The consequence of this is that Plasma Cash cannot be converted to the fungible one by using very small denominations.
Plasma cash vs Fungible plasma
So what’s the difference between plasma cash and fungible plasma? Well, plasma cash has large exit size, but doesn’t have mass exits. Fungible plasma has short exit sizes, but it has mass exits.
For Plasma Cash one example is Loom Network. For fungible plasma, there’s NOCUST, OmiseGo, Matic, Bankex.
So the question is, is this inherent? Could we have no mass exits and small exit size at the same time? The main message of our paper is negatory: you can’t have that.
Recently in the past month, there were a lot of reports about data availability and plasma. …. This result confirms that this was not… it’s something inherent.
Let me tell you more about the technical part of the paper. An attacker in plasma… the adversary takes full control over corrupt users. The scenario is to ask how the honest users behave.
This is “mass forced on-chain action”- a situation when honest users need to quickly send a lot of data into the blockchain when they did not want to exit. IT’s almost the same as a mass exit, but it’s slightly more general.
Our theorem is that for every Plasma pi one of the following holds: (1) either there exists an attack on Pi that causes a mass forced on-chain action and has no uniquely atttributable faults, or (2) there exists an attack on Pi that causes exit size of an honest user to be large.
There exists an inherent “separation” between Plasma Cash and Fungible Plasma. You can’t have best of both worlds here.
Main proof idea
We show that if (1) doesn’t hold and (2) doesn’t hold then you can “compress” a long random string into a short string. Say you have a set of users. You can have a random subset of users from that set. You can compress this description of the random subset into something shorter such that you could decompress it and…. so this is a contradiction of…
Our attack consits of two epochs, times between commits on the main chain. There’s epoch 1 where we choose a random subset of users. We launch a data unavailability attack. Then in the second epoch, the users will try to exit with their tokens. We prove that if Plasma is secure then the set of users who do not manage to exit has to be equal to the set of targeted users.
We want short exits, and we don’t want to have large non-uniquely attributable data unavailability faults.
In our attack, users will try to exit with their tokens. At the same time users from that subset try to illegally exit with tokens that they don’t have. This is after switching “off” the operator.

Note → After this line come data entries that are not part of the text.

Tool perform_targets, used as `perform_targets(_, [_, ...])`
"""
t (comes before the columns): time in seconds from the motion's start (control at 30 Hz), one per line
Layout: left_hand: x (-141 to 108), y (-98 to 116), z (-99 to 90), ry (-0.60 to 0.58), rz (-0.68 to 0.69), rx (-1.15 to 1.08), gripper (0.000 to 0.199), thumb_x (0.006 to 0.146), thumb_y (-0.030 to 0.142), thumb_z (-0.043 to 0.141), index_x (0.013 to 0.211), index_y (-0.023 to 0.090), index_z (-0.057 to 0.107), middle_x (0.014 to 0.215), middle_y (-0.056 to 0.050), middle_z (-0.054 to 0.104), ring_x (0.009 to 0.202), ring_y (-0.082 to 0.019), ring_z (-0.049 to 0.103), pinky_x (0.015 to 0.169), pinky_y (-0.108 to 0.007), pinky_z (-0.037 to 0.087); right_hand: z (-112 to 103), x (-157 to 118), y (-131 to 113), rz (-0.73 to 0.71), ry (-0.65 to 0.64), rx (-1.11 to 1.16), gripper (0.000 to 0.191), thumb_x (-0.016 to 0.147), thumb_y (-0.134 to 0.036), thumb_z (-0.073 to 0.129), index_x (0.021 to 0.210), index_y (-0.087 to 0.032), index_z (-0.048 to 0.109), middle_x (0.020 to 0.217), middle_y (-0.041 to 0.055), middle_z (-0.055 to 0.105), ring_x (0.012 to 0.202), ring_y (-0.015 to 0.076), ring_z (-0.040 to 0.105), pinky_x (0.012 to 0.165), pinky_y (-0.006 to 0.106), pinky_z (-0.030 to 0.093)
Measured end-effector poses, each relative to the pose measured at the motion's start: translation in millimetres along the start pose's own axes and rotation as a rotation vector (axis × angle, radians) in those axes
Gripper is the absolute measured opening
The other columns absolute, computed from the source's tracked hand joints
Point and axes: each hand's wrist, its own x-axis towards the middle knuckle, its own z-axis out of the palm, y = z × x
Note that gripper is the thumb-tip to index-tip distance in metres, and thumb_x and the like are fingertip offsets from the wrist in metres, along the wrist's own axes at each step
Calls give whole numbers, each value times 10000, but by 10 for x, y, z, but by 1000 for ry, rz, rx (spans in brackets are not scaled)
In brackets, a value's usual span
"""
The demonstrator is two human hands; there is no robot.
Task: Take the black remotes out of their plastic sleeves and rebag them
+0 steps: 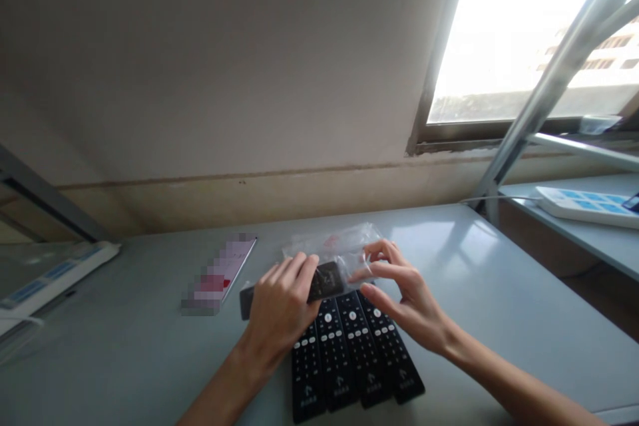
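Observation:
My left hand [284, 299] is wrapped round a black remote control [327, 281], which lies crosswise above the others in a clear plastic bag. At the bag's right end, my right hand [399, 286] has its fingers apart, with fingertips touching or close to the clear plastic bag [355, 265]. Below both hands, several black remotes [359, 359] with white buttons lie side by side on the grey table, their upper ends partly covered. More clear plastic [332, 239] spreads on the table behind the hands.
A flat pinkish item [222, 276], partly pixelated, lies on the table [150, 359] at the left. White power strips [54, 283] rest at the far left and on the side table at right. Metal frame bars [549, 80] stand before the window.

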Motion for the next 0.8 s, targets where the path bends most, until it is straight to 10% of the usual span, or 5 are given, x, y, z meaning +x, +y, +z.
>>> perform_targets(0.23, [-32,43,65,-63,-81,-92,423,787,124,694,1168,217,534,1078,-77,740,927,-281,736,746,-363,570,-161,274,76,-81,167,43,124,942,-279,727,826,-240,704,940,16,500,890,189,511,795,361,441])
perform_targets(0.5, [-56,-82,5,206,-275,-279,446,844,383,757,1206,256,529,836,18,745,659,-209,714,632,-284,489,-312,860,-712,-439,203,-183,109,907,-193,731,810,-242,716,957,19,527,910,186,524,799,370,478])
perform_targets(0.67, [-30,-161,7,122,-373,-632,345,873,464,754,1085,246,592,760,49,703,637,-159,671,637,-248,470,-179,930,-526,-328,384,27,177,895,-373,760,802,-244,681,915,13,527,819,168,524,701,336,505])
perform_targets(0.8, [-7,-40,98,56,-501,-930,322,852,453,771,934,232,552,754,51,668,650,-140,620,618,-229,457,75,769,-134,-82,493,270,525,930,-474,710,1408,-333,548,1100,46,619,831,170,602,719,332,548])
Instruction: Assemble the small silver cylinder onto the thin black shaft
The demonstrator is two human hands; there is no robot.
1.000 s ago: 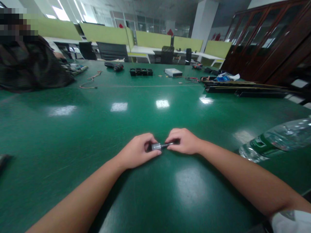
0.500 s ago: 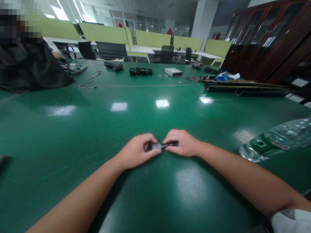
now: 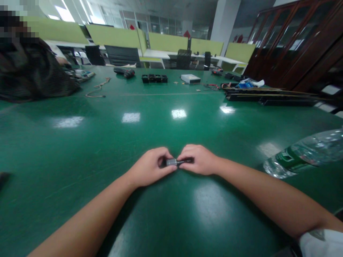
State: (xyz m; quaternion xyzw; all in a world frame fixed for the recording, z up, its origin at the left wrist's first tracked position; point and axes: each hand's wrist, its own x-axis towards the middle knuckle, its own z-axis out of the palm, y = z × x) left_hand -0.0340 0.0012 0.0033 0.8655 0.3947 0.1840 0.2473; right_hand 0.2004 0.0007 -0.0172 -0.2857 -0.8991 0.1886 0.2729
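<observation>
Close above the green table (image 3: 128, 142), my two hands meet at the centre. My left hand (image 3: 152, 166) pinches a small silver-grey cylinder (image 3: 171, 162) between thumb and forefinger; its exact kind is too small to tell. From the right, my right hand (image 3: 199, 159) grips a thin dark rod-like piece (image 3: 185, 161) with its fingertips. The rod's left end touches or nearly touches the cylinder, and the two lie in line. Fingers cover part of both pieces.
A plastic bottle (image 3: 297, 157) lies on its side by my right forearm. Along the far side are a cable (image 3: 98, 89), a power drill (image 3: 124, 72), a black block row (image 3: 154, 78), a flat silver box (image 3: 190, 78) and long black strips (image 3: 268, 95). A person (image 3: 29, 67) sits at the left.
My right hand has shifted slightly left and down, bringing the dark rod closer to the cylinder. My left hand stays almost in place, still pinching it.
</observation>
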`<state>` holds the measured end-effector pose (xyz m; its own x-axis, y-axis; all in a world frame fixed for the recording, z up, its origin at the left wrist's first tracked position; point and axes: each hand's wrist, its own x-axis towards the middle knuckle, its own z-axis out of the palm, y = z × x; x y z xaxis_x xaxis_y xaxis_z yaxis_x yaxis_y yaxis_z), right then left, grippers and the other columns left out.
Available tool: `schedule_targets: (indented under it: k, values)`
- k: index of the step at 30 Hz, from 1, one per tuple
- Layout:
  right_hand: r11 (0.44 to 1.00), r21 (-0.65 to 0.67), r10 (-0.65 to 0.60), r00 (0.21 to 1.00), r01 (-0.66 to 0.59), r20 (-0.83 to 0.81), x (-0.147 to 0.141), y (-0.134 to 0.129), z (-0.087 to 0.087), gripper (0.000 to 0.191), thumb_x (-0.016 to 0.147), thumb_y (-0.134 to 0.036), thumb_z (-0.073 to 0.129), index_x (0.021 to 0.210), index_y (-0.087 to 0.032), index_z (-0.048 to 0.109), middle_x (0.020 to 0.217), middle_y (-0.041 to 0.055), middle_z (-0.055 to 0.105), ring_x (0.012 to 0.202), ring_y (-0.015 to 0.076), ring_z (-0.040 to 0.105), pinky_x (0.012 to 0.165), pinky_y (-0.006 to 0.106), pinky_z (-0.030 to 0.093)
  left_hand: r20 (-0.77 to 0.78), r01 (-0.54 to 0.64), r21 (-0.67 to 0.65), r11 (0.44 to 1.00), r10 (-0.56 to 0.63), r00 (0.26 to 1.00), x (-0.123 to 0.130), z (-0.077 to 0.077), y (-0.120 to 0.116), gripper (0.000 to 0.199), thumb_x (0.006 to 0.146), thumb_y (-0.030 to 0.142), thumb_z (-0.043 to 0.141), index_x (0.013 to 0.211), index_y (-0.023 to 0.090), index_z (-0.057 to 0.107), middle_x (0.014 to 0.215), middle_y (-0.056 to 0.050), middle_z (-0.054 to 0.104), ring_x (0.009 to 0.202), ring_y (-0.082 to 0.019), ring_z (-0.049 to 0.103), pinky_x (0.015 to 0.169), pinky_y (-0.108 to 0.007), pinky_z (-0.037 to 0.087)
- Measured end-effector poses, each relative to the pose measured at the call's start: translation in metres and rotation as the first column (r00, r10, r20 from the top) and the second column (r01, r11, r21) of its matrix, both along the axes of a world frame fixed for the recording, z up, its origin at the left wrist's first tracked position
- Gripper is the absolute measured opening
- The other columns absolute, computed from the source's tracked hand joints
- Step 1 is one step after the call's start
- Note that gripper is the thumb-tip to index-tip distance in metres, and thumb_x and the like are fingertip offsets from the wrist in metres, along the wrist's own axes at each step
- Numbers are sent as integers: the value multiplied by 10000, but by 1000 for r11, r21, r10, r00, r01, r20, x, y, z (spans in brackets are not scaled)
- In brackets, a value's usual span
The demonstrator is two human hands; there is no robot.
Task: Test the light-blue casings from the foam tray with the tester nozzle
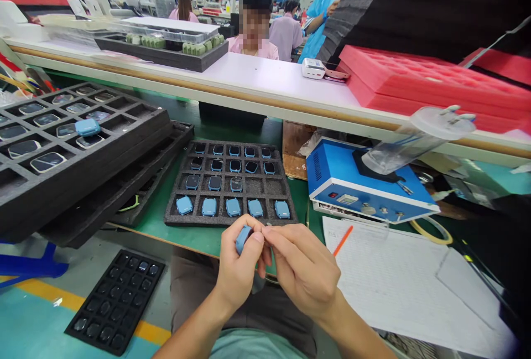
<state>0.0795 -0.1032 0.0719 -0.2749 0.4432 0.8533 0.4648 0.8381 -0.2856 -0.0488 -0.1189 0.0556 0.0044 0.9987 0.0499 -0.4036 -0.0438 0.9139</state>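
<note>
My left hand (240,254) is closed around a blue watch case (244,239), which it holds tilted above my lap. Fingers of my right hand (305,270) are pinched together at the right side of the case, meeting my left thumb; what they grip, if anything, is hidden. An orange stick (343,240) shows just past my right hand, and I cannot tell whether it is held or lies on the paper. Right in front is a black foam tray (265,186) with rows of watch cases. Its nearest row holds plain blue cases (233,207); farther rows show dark faces.
Stacked foam trays (124,151) with watch parts stand at left, a loose blue case (87,127) on top. Below is another black tray (116,298). At right are a blue control box (369,182), a clear cup (404,143) and papers (398,287). A shelf (265,79) crosses ahead.
</note>
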Motion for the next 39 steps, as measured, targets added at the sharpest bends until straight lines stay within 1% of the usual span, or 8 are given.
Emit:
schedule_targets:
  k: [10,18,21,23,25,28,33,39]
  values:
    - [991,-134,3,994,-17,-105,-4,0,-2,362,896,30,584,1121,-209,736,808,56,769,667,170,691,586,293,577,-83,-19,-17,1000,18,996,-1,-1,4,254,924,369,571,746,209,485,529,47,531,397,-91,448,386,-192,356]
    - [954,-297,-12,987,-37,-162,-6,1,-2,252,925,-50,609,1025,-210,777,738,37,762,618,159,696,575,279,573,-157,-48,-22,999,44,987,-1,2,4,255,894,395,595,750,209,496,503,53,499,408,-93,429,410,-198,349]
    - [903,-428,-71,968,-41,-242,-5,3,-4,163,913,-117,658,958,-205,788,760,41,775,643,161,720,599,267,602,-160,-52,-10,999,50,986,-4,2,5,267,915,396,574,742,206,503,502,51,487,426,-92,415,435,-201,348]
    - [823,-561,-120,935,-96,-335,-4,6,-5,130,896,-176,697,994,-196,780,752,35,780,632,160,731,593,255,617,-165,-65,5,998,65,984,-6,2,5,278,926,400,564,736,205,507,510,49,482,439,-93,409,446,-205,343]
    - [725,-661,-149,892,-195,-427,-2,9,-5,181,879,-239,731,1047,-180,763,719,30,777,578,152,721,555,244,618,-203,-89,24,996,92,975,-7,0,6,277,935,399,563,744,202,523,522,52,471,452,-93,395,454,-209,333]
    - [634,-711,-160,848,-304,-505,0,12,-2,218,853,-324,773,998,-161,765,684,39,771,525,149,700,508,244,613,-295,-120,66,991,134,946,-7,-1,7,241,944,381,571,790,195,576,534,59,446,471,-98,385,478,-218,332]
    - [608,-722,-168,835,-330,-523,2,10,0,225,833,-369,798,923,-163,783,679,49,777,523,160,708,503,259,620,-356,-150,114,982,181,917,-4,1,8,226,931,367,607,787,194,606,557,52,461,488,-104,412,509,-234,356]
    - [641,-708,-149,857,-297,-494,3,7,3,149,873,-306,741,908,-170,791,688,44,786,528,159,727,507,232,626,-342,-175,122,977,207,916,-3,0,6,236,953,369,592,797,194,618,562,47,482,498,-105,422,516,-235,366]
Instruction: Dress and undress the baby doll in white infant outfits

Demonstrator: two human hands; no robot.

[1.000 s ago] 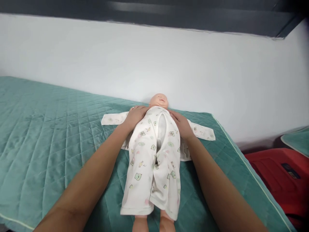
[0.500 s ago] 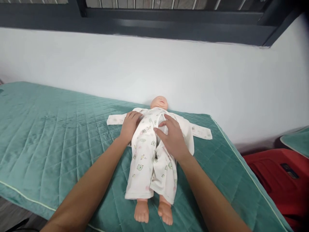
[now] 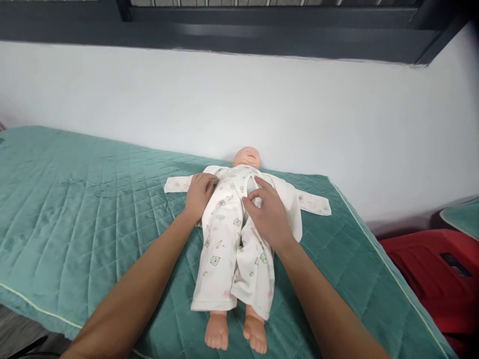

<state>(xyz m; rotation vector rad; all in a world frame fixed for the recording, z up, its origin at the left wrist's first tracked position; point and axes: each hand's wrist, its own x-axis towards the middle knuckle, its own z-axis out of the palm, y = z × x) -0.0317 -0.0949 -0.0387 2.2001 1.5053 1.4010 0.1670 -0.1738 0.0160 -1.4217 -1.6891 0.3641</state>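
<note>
A baby doll [image 3: 247, 157] lies on its back, head by the wall and bare feet [image 3: 217, 331] towards me. White printed baby clothes [image 3: 219, 249] cover its body and legs, with sleeves spread to both sides. My left hand [image 3: 200, 195] is closed on the edge of the clothes at the doll's left-hand side in view; its fingertips are partly hidden. Over the front opening, thumb and forefinger of my right hand [image 3: 270, 213] come together at the cloth edge, the other fingers resting higher up. A plain white flap [image 3: 294, 204] spreads out beyond the right hand.
The doll rests on a green quilted cover [image 3: 112, 224] whose far edge meets a white wall [image 3: 239, 99]. Dark framing [image 3: 262, 35] with bars runs above the wall. A red plastic object [image 3: 422, 279] stands beyond the right edge.
My right thumb and forefinger have drawn closer together at the opening. The left hand has shifted very slightly left. The view has tilted a little; the doll stays in place.
</note>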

Then there’s a set of users that did not manage to exit. Who did not manage to exit? The honest users should be able to exit. If Plasma is secure, then these two sets should be equal.
How do we compress those two sets? We compress(V) in the first epoch. Then we decompress in the second epoch. We apply the second epoch and we look at the set of users who managed to exit.
More in the paper
The reality is more complex. It’s in our paper.
Generalization: our result also covers Plasma with some “collateral” on the operator, used to compensate for a dishonest operator.
There are good theoretical reasons why the community is working both on Plasma Cash and Fungible Plasma. Some ideas for how to “get around” this impossibility result is the “defragmentation techniques” for Plasma Cash suggested by Vitalik Buterin…. where you try to merge coins. It works assuming that some users are cooperating with each other. It has some additional assumptions that we don’t have in our paper.
Then there’s another way, “rollups”. Then there’s “semi-trusted committee for ‘data availability’” like StarkDEX. Then they vote outside the blockchain whether the data is really unavailable by the operator.
I think more work on formalization and extensions of Plasma is definitely needed at this stage.